| Records provided |
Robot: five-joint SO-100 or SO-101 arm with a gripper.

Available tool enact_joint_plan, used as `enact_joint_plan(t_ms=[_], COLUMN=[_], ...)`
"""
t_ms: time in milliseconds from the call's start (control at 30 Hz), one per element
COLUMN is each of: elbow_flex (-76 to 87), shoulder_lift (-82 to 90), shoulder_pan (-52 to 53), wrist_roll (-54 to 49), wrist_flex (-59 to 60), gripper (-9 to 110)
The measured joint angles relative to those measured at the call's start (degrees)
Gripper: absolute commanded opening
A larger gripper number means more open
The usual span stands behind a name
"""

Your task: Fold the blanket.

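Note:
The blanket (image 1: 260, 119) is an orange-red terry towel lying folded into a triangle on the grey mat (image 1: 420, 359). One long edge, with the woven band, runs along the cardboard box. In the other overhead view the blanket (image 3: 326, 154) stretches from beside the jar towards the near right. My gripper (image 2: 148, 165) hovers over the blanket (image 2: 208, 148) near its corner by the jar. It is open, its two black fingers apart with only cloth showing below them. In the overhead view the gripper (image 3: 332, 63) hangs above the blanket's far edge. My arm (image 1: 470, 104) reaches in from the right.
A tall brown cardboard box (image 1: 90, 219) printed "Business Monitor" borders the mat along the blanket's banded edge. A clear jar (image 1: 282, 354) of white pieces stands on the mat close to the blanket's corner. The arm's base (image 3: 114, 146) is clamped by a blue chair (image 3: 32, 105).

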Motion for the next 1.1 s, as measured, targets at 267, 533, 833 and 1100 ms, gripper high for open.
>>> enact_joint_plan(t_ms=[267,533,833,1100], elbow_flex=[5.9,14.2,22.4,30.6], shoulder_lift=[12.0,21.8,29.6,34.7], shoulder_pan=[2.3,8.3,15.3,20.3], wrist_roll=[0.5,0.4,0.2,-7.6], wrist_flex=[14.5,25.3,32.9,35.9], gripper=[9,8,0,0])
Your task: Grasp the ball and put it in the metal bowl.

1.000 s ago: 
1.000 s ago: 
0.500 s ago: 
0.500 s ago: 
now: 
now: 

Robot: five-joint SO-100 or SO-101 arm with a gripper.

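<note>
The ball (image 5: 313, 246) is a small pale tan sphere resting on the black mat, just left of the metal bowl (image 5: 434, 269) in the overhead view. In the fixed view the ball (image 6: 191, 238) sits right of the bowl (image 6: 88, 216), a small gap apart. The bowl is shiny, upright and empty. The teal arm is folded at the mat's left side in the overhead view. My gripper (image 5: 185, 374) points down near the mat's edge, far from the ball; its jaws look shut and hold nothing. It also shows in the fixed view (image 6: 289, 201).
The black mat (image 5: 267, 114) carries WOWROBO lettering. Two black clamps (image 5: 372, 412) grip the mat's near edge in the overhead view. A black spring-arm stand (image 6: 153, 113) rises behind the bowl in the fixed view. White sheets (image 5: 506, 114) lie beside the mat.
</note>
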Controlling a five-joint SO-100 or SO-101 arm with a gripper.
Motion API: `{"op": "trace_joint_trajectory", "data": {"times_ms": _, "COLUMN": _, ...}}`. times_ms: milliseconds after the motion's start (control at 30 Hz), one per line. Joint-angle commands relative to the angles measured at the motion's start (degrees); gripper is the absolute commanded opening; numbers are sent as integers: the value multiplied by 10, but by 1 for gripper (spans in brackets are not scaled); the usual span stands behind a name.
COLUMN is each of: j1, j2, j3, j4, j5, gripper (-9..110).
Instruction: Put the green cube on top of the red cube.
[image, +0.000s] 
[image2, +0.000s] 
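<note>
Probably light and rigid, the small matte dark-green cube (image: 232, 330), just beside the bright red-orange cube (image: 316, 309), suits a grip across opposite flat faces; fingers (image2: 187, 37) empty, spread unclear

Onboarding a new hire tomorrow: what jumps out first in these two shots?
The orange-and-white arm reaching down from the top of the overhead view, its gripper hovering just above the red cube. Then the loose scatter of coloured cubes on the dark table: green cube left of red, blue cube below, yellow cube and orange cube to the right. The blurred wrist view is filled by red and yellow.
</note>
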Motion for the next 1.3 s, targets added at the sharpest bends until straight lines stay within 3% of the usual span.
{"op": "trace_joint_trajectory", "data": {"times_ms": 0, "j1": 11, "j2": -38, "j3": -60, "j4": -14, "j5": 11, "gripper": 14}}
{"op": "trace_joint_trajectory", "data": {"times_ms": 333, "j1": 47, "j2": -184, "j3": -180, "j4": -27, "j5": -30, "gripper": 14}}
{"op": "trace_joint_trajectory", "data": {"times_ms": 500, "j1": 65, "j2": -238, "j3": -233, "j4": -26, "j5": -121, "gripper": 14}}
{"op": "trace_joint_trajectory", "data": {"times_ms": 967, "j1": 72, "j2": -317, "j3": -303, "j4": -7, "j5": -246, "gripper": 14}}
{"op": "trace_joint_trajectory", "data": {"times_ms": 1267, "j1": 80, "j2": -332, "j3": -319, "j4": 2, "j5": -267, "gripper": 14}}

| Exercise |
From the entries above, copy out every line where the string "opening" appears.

| Task output |
Gripper: absolute commanded opening
Motion API: `{"op": "trace_joint_trajectory", "data": {"times_ms": _, "COLUMN": _, ...}}`. times_ms: milliseconds after the motion's start (control at 30 Hz), one per line. Joint-angle commands relative to the angles measured at the motion's start (degrees); gripper is the absolute commanded opening; numbers are sent as integers: the value multiplied by 10, but by 1 for gripper (spans in brackets are not scaled); the usual span stands behind a name.

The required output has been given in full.